Маленький этюд с изображением осеннего леса. Так, по крайней мере, следует из его названия. И правда, как будто бы угадываются в пейзаже силуэты деревьев, кустов, опавшие листья пятнами устилают землю. Но это – если приглядеться, нарочно заставить взгляд сосредоточится на выявлении форм. Невольно приходит на ум, что, если бы в формах было дело, художник наверно избавил бы нас от этих ненужных усилий. А если не в формах, то в чём же?
Картина была написана Левитаном в 1886 году, вскоре после окончания многотрудного и долгого периода обучения в Московском училище живописи, ваяния и зодчества. Таким образом, она относится к раннему периоду его творчества, и тем замечательней и неожиданней выглядит её содержание.
Принято считать, что художник долго искал свой стиль, технику, видение природы, и переломный момент наступил для него только после того, как ему довелось побывать на Всемирной выставке в Париже в конце 1889 года. Там он познакомился с произведениями современной живописи, импрессионистов, представителей так называемой барбизонской школы, и всё это оказало на него значительное влияние.
Вот что пишет по этому поводу известный художественный критик Сергей Константинович Маковский (1877-1962) в книге «Силуэты русских художников»: «Картины (Левитана) следующего периода (после Парижа) еще сохраняют общий характер «сюжетных» композиций: «Вечер (Золотой Плес)» (1890), «Тихая обитель» (1891), «Лесной пожар», «Владимирка - большая дорога» (1893), «Над вечным покоем» (1894) – но уже веет от них такой свежестью красок, такой непосредственностью природоощущения, что почти незаметен переход к позднейшим чисто левитановским мотивам, где пейзажное повествование заслонено окончательно мелодией света и цвета».
Тем не менее, перед нами этюд из раннего периода творчества Левитана, где сюжет, то самое пейзажное повествование, о котором толкует критик, уже отсутствует. Его здесь нет. Художник как будто говорит нам: все вы видели лес. И каждый раз, когда заходите в него, он разный. Сегодня это дерево стоит нерушимой колонной, подпирающей небо, а завтра оно будет повержено ветром. Нынче здесь заросли малины, а там, глядишь, пронёсся лесной пожар, и нет их боле. Лес меняется, природа без конца перетекает из одной формы в другую. Так есть ли смысл пытаться поймать эту форму? Не важнее ли всякой формы порождающая её суть? И вот вместо привычного глазу лесного пейзажа, мы видим что-то похожее на лицо осени, отражённое в зеркале леса. Какое ещё зеркало способно так хорошо отразить его?

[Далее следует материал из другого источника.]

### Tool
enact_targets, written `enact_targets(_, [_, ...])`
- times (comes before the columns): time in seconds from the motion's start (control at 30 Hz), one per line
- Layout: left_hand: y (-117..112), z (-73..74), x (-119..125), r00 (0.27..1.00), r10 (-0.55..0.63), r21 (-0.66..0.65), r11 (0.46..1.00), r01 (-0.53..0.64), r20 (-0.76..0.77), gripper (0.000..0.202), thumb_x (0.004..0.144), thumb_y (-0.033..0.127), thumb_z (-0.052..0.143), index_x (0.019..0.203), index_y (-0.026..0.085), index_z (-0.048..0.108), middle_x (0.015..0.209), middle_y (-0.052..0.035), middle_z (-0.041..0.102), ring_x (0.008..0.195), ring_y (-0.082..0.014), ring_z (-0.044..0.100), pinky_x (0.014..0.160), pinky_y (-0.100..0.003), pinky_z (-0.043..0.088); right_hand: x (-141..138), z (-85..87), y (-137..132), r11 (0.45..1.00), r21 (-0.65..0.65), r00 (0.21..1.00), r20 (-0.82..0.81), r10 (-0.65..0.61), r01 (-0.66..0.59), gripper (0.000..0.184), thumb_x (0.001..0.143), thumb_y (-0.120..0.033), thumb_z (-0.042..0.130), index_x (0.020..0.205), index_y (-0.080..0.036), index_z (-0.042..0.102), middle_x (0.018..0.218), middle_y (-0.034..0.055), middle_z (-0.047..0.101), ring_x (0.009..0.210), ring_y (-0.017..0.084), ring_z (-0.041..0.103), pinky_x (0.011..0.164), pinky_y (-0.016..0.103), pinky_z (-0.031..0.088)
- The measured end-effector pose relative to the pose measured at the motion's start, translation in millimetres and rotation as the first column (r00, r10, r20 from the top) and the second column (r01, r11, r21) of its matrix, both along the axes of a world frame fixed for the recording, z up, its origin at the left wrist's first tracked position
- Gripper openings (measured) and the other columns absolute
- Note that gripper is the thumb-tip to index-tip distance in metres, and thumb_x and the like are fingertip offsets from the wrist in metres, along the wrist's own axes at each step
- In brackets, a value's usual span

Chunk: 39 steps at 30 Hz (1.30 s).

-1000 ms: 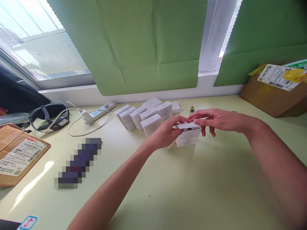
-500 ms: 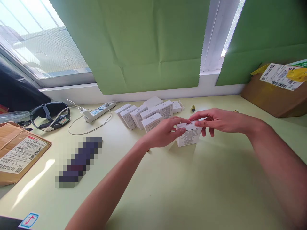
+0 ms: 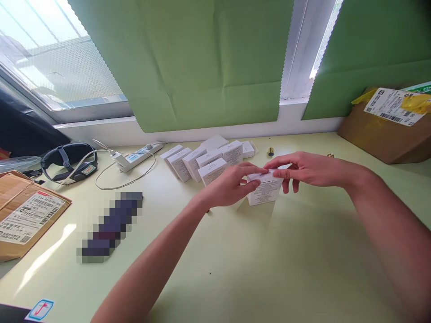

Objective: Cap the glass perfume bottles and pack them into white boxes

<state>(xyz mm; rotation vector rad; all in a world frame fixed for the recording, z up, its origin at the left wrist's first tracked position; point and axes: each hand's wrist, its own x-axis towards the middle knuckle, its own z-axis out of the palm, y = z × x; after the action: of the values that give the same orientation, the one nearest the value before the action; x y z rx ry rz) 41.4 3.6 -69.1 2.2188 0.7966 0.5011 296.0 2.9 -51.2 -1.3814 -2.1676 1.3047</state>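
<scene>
A small white carton [image 3: 264, 192] with fine print on its front stands upright on the pale table [image 3: 242, 264]. My left hand [image 3: 232, 183] grips its left side, thumb on the front face and fingers along the top edge. From the right, my right hand [image 3: 299, 171] holds the top, its thumb and index finger at the upper edge and the other fingers curled beside the right side. Part of the carton's top is hidden by my fingers. Just behind my left hand, several similar white cartons [image 3: 209, 158] stand close together.
Two gold caps [image 3: 271, 151] lie toward the back. A power strip [image 3: 141, 154] with a white cable and a black headband device [image 3: 69, 162] are at left. Cardboard boxes [image 3: 27, 215] flank the table. A pixelated dark object [image 3: 111, 228] lies left of my forearm.
Almost nothing differs. Both hands keep their hold on the carton, and the whole view has shifted very slightly.
</scene>
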Motion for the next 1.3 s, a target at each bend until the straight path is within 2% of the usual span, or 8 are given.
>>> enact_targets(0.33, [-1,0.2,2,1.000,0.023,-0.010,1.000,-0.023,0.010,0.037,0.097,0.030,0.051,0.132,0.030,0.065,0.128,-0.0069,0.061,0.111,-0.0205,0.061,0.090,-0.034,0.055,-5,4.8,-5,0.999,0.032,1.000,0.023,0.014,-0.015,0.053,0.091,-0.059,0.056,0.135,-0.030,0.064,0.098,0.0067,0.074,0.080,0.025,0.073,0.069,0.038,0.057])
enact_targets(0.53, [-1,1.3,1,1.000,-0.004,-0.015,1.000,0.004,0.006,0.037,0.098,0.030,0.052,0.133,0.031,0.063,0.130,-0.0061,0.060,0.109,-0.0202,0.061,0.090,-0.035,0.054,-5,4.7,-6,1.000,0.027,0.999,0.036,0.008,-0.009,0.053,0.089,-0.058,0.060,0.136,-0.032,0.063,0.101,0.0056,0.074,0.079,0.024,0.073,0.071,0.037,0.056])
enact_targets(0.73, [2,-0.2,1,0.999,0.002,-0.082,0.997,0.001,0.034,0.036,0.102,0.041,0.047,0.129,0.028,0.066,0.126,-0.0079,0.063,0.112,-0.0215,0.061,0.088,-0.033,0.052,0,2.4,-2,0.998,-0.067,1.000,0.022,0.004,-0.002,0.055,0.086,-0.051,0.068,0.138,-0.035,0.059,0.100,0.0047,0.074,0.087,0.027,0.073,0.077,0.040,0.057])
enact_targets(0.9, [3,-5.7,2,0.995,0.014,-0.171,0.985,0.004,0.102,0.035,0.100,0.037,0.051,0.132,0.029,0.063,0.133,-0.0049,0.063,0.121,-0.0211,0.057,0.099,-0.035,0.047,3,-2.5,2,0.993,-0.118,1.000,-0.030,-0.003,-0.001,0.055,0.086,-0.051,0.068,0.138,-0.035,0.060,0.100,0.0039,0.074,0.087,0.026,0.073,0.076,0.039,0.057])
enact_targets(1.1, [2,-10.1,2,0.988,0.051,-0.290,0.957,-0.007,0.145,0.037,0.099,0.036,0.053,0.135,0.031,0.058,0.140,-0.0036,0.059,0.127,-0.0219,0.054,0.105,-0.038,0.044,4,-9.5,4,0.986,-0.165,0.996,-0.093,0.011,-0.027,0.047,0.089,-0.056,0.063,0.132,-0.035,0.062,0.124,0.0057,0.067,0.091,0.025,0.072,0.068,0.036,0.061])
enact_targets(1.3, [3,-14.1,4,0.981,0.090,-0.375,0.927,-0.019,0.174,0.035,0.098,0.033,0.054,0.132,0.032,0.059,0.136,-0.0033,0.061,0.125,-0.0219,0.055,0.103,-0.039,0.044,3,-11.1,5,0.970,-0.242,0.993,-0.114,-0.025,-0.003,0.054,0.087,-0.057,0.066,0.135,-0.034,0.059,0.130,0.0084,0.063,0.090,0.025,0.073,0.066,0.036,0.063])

Осень видна нам в своих проявлениях, мы узнаём её благодаря тому глубочайшему преобразующему влиянию на природу, которое она неизменно производит год за годом. Но кто же может при этом сказать, что видел портрет самой осени? Как можно написать такой портрет, что на нём должно быть изображено? Всё и ничего. Обычные сюжеты здесь не годятся, потому что апеллируют к разуму, тогда как нужно апеллировать к чувству.
Мне кажется, что эта ранняя картина Левитана и есть попытка такой апелляции, желание поймать момент острейшего ощущения осени и передать его при помощи цвета, одного лишь цвета. И это, безусловно, делает его этюд произведением чистого импрессионизма.
Впоследствии автор неоднократно обращался к осенним сюжетам: «Золотая осень» (1895), «Октябрь (Осень)» (1891), «Поздняя осень» (1898), но такого простого, душевного и непосредственного видения её уже не искал. Поэтому сохранившийся маленький этюд, малоизвестный и почти не упоминаемый в популярной литературе, столь необычен и вызывает такое тёплое, доброе чувство и грусть, потому что всё-таки осень.